You see I spent so many years wanting more, even though I didn’t know what that more was, let alone where to go looking for it.

Maybe you can relate?

When you aren’t satisfied with life, it can bring a wide range of emotions up. One of which is guilt.

When there is nothing particularly “wrong” we can feel bad for our discontentment. So, we begin to internalize it.

But as we do our secret unfulfillment can start to surface in certain telltale behaviors.

1) Keeping endlessly busy

Often when we’re unfulfilled in life we try to endlessly fill the void we feel inside.

That can mean always finding something that needs to be done.

Running errands, endless social engagements, working non-stop, and still making time for countless hobbies.

Sometimes we cram as many things into the day simply because we’re afraid to stop.

Because when we do, it means the distractions no longer keep us from thinking.

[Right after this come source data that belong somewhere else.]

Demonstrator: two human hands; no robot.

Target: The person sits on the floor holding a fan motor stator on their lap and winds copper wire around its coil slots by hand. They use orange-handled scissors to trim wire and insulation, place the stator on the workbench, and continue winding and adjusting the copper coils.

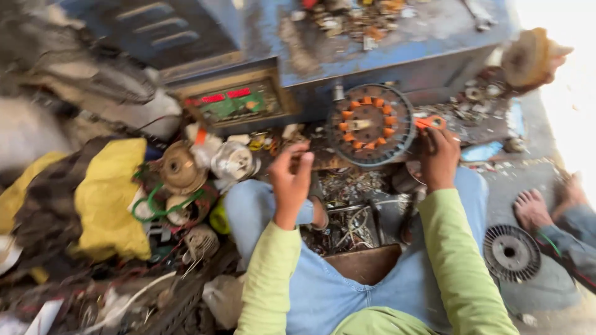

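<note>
Motor ring (pixel 370 125) stood propped at twelve o'clock, facing the person. Right hand (pixel 439 158) pinched orange-handled cutters (pixel 429 122) beside it; left hand (pixel 290 177) curled, pinching something too small to tell.

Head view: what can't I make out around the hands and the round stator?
- Left hand: pinched fingers, contents lost to motion blur.
- Right hand: orange-handled tool, its tip hidden behind the fingers.
- Stator: winding detail blurred.
- Another person's foot: body cut off by the right edge.
</note>
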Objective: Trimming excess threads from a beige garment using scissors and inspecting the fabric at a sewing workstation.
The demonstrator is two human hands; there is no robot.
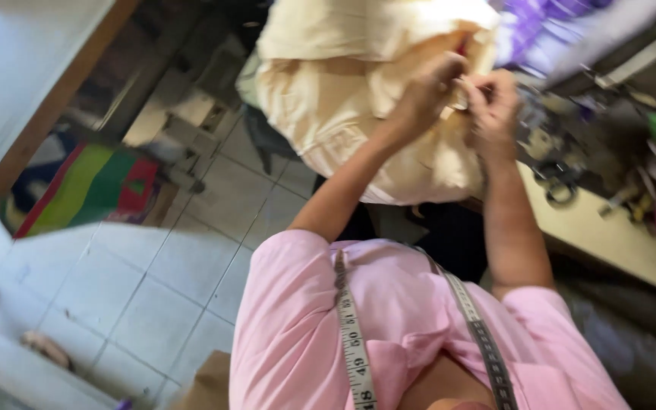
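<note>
Pink short-sleeved shirt [411, 319], loose at the shoulders, open at the neck. Tape measure [352, 334] draped round the neck: one end pale with black numerals, the other grey. Bare forearms; no rings or watch visible.

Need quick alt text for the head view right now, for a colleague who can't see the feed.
Both bare hands, left hand and right hand, pinch together at one spot on a bundle of cream fabric held over a cluttered worktable. The person wears a pink shirt with a measuring tape draped around the neck; white tiled floor lies to the left.
</note>
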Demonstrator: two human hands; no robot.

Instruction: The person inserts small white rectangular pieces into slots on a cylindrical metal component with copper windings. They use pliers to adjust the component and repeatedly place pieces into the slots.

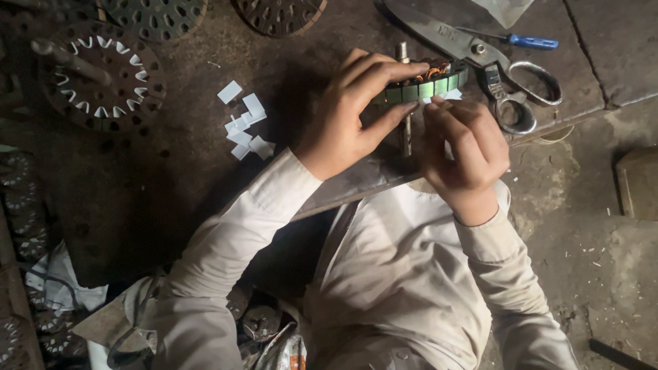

Alone time can be very uncomfortable if you are hiding from reflection.

Without constant outside noise to drown out the internal voice, you have to confront your secret feelings.

And we don’t always want to.

So we continue to hide in anything that makes us feel better.

But as we’re about to see, that sometimes means going looking for fulfillment in the wrong places. 

2) A focus on materialism

I’m not going to sit here and wax lyrical about how money doesn’t mean a thing.

For starters, research has shown that the security, freedom, and opportunity of wealth certainty can raise the happiness stakes for most of us.

But there is a caveat, because it is far from everything and provides no guarantee of happiness.

Yet we can buy into this cultural misgiving that along with stuff always comes greater fulfillment.

We’re all led to believe that a new us awaits if we splash the cash on expensive clothes, gadgets, cars, and possessions.

So it’s very easy to get lost in the materialistic dream that we’ll find our fulfillment as soon as our bank balance rises. 

Some women who are feeling fulfilled chase the short-lived high of buying new stuff. Yet it never works ultimately, and they always need more.

That’s because they are trying to use external objects to replace an internal sense of contentment

3) Excessively hiding in pleasant distractions

Of course, materialism isn’t the only hiding place from secret unfulfillment.

These days there are many pleasant distractions we can turn to.

When we’re lonely or bored, we may seek out the diverting noise of endless scrolling on social media.

We look to TV to break up the monotony and allow our imagination to escape into another world for a while.

In some instances, we may overeat, overdrink, or take drugs to desperately eke out as much pleasure as possible from an otherwise disappointing day.

The problem is, whilst they may do the trick of taking our minds off the way we feel, they never really fill us up.

A little bit of escapism is natural to destress and unwind, but excessively hiding in it points to some deeper dissatisfaction with life.

4) Gossiping a lot about others

I don’t think there are many people who haven’t indulged in gossip at some point or another.

There can be plenty of reasons behind it, as research has shown “that people were motivated to engage in gossip to bond with their group members, to entertain themselves, to exchange information, to vent emotions, and to maintain social order.”

Sometimes we say unkind things about other people just to make ourselves feel better.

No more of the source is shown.